Yorgunluk gül kokulu bir uykuya dalmaksa eğer, neden annesi kendisiyle böyle kızgın kızgın konuşuyordu?!.
– Anneciğim, yorulduğun zaman gül kokulu uykulara dalarsın. Nineciğim öyle söylüyordu.
– Uykuya dalayım da, gül kokuları kusur kalsın. Yorgunluktan ölüyorum!..
Bu kelimeden nefret ediyordu.’Yorgunum, yorgun olduğumdan, böyle yorgunken.’
– Anneciğim sen yorulma, diye… Çocuk sözünü tamamlayamamıştı ki anne gürledi:
– Yemekte konuşuruz çocuğum!.. Bankada işler yetişmedi. Baban gelene kadar bunları
bitirmem lazım. Hadi sen oyna biraz!..
“Hani siz yoruluyorsunuz ya… Eeee… Bende kendi başıma oynamaktan yoruluyorum. Ne yapayım bilmem ki?”
Kelimeleri boğazında düğümlendi söyleyemedi. Yalnızca yutkundu.Yapılmaması gerekenleri biliyordu da büyükler, yapılması gerekenleri hiç bilmiyorlardı.Tam bu esnada ışıklar söndü birden.Annesi öfkeyle söylenmeye başladı.”Olacak şey mi? Mum da yok!” diye diye karıştırdı dolapları el yordamıyla.Çaresiz sırtüstü yatıp biricik ninesini ve köyünü düşündü.Gaz lambasının ışığında deli tavşan masalını anlatışını.Deli tavşanın duvardaki aksini getirdi gözlerinin önüne.
Nineciği gibi iki ellerini birleştirip işaret parmaklarını yukarı kaldırdı. Kocaman tavşan kafası yaptı.Kendi kendine: ’’Bak deli tavşan’’ diyerek parmaklarını oynattı.Yoldan geçen arabaların farları duvardaki tavşana yol açtı. Tavşan alabildiğine hür dolaştı sağda solda. Otlarla kuşlarla konuştu. Sonra yorgun düştü. Duvardaki görüntü minik avuçların açılmasıyla kayboldu.Kolu yavaşça kanepeden aşağı sarktı küçük kızın.Sonra ışıklar geldi.
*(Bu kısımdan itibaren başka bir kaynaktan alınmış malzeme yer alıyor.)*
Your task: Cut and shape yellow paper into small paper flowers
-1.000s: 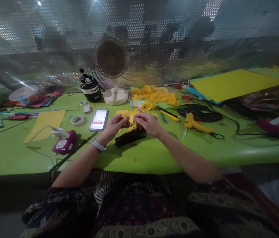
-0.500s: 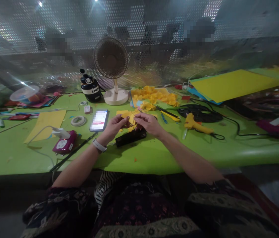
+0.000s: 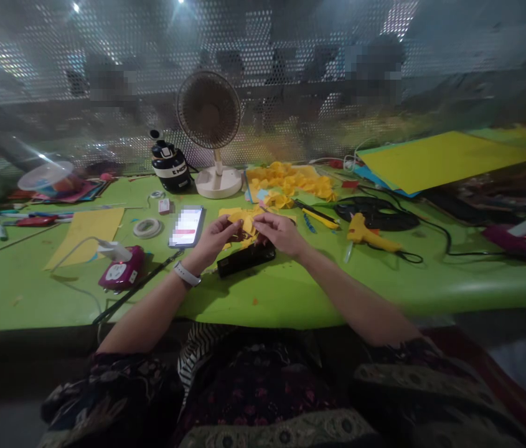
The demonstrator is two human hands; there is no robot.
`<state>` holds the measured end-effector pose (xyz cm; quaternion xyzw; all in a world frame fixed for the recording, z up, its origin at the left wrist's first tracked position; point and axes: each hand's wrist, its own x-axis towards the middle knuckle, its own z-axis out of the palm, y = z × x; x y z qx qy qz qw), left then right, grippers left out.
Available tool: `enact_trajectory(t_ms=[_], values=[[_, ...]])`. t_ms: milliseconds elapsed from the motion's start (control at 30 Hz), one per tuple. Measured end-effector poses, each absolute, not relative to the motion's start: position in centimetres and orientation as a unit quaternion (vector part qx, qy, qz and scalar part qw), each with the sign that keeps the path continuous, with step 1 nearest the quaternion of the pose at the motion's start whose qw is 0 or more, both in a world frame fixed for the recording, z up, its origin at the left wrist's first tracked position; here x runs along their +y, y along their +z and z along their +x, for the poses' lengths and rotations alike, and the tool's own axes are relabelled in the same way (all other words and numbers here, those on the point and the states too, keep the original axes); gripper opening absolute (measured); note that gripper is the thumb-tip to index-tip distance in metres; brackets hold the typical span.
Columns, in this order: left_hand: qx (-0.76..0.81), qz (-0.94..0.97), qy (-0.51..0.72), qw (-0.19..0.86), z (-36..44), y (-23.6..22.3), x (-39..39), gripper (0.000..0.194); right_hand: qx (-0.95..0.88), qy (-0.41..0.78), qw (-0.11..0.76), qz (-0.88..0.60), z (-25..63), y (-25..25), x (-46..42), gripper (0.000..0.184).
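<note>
Between my hands is a yellow paper flower (image 3: 246, 225), its petals spread. My left hand (image 3: 216, 239) pinches its left side between thumb and fingers. From the right, my right hand (image 3: 283, 234) has thumb and fingertips closed on the flower's other edge. Below the fingers lies a black oblong case (image 3: 246, 260), slanted on the green tabletop (image 3: 272, 305). Yellow paper scraps show behind and under the hands, partly hidden by them. A heap of yellow paper flowers (image 3: 293, 182) lies farther back.
Left stand a phone (image 3: 186, 226), a tape roll (image 3: 147, 228) and a purple power adapter (image 3: 122, 269). Behind are a white fan (image 3: 218, 180) and a black bottle (image 3: 172, 168). Rightward lie a yellow cutter (image 3: 321, 216), a yellow glue gun (image 3: 370, 234) and large yellow sheets (image 3: 444, 158).
Hardly anything differs. Both hands keep their pinch on the yellow paper flower in the same place, with at most a slight shift of the fingers.
</note>
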<state>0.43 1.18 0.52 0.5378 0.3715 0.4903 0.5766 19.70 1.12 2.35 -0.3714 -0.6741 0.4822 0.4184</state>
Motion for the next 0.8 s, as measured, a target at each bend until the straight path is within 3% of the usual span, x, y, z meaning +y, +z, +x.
enact_trajectory(t_ms=[400, 800], values=[[0.368, 0.585, 0.506, 0.516, 1.0, 0.5, 0.7, 0.042, -0.693, 0.452, 0.422, -0.372, 19.6, 2.0, 0.9, 0.020], [0.374, 0.613, 0.505, 0.480, 1.1, 1.1, 0.1, 0.037, -0.676, 0.527, 0.391, -0.334, 20.2, 3.2, 1.0, 0.017]])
Hanım, çocuğun hiç konuşmadığını akıl etti neden sonra. Birden kanepeye koştu. Küçücük dizlerini karnına doğru çekerek uykuya dalmıştı yavrucağız.
Masanın üstündeki dosyalara baktı iğrenerek. Dindirilmez bir pişmanlık doldurdu içini.
Uyandırmaktan korka korka küçük alnına bir öpücük konduruverdi.
Çocuk sanki bir ipucu bekliyormuşcasına aralanan gözleriyle mırıldandı;
“İşin bitince beni sever misin anne?” dedi.
Hanım efendi, sevilmek için randevu alan çocuğuna şefkatle bakarken göz yaşlarına mani olamadı, ağladı ağladı.